Spuściła wzrok, zrobiło jej się przykro. Morito dotknął jej twarzy, miała bardzo delikatną skórę. Trudno uwierzyć, że jest chłopką, na pewno coś ją opętało. – Musiała wiele przejść, biedna dziewczyna – Pomyślał.

– Nie.. nie chciałem tak powiedzieć. Ja też, wiele przeszedłem.

– Uciekasz, przed kimś?

– Nie, nie uciekam. Po prostu zostawiłem, wszystko za sobą. Postanowiłem zacząć wszystko od nowa.

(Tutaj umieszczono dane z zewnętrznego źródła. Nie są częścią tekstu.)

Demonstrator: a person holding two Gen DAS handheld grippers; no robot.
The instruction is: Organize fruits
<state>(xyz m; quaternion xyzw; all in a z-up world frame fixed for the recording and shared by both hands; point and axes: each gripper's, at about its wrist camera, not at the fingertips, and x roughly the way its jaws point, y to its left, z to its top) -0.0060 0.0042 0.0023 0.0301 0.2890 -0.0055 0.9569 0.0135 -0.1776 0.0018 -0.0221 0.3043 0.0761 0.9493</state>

– Czy da się zapomnieć o przeszłości?

– Tak.. z pewnością tak.

Morito, rozpalił ognisko i oboje usiedli przy nim. Nie mieli co jeść, ale robiło się coraz chłodniej i ciepło palącego się ognia, pozwoli im spokojnie zasnąć i doczekać świtu. Morito, wiedział, że nie może zasnąć, nie wiadomo, co się może stać. W tym lesie, zapewne czyha wiele niebezpieczeństw. Noc to pora drapieżców, których zapewne w tym lesie nie brakuje, zapewne też wielu złoczyńców, znajduje w nim schronienie. Niestety nie udało mu się, nie zasnąć, był zbyt zmęczony, wpatrywanie się w ogień, pogrążyło go w błogim i bezbronnym śnie. Obudził go czyjś dotyk, otworzył oczy i krzyknął.

– Yoshiko!

Uśmiechnęła się do niego, a potem położyła palec na ustach. Morito zerwał się na równe nogi.

– Jak się tu znalazłaś!?

– Życie jest wielką tajemnicą, dzieją się w nim rzeczy, o których nie masz pojęcia.

– To niemożliwe! To sen!

– Nie to nie sen.

– Jak to nie…? Spojrzał na miejsce gdzie spała Kana. Nikogo tam nie było.

– To sen!

– Spróbuj się więc obudzić.

Morito, rozejrzał się dookoła. Było ciemno, tylko żar z ogniska, pozwalał dostrzec, najbliższą rzeczywistość. Yoshiko podeszła do niego dłońmi objęła jego twarz, potem pocałowała.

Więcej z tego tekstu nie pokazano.